TASK REQUIREMENTS ▸ A copy of the listing below is needed, exact in every line and without images.
··· DATA SHOWN
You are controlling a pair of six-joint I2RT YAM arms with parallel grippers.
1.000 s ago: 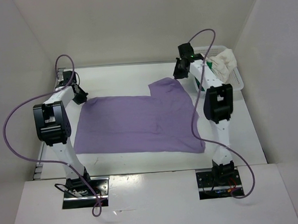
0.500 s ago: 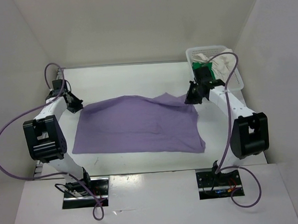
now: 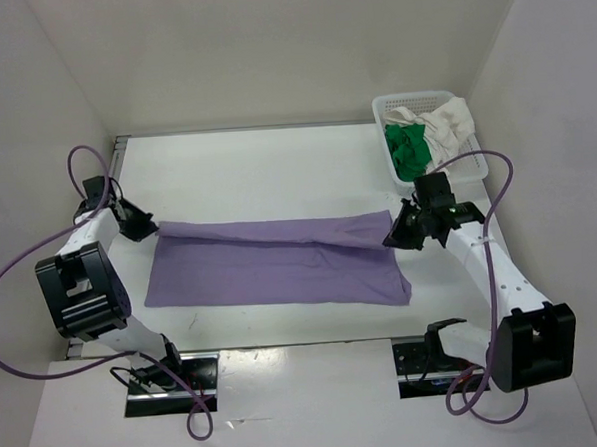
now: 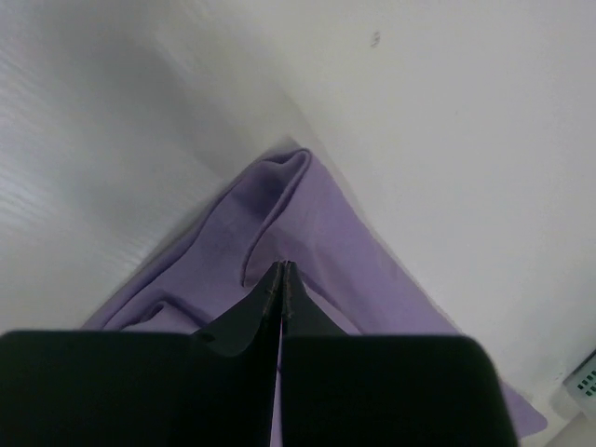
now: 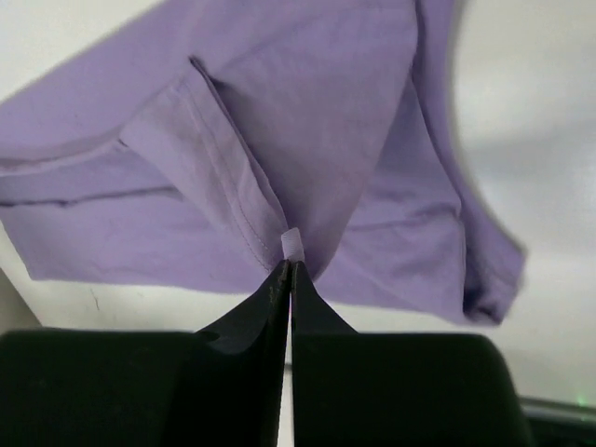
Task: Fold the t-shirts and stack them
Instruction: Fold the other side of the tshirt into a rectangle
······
WRITTEN RESPONSE ▸
You are controlling a pair of six-joint I2RT YAM arms with parallel grippers.
1.000 s ago: 
0.500 s ago: 
now: 
now: 
now: 
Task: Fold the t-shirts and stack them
Instruction: Fold the other side of the tshirt into a rectangle

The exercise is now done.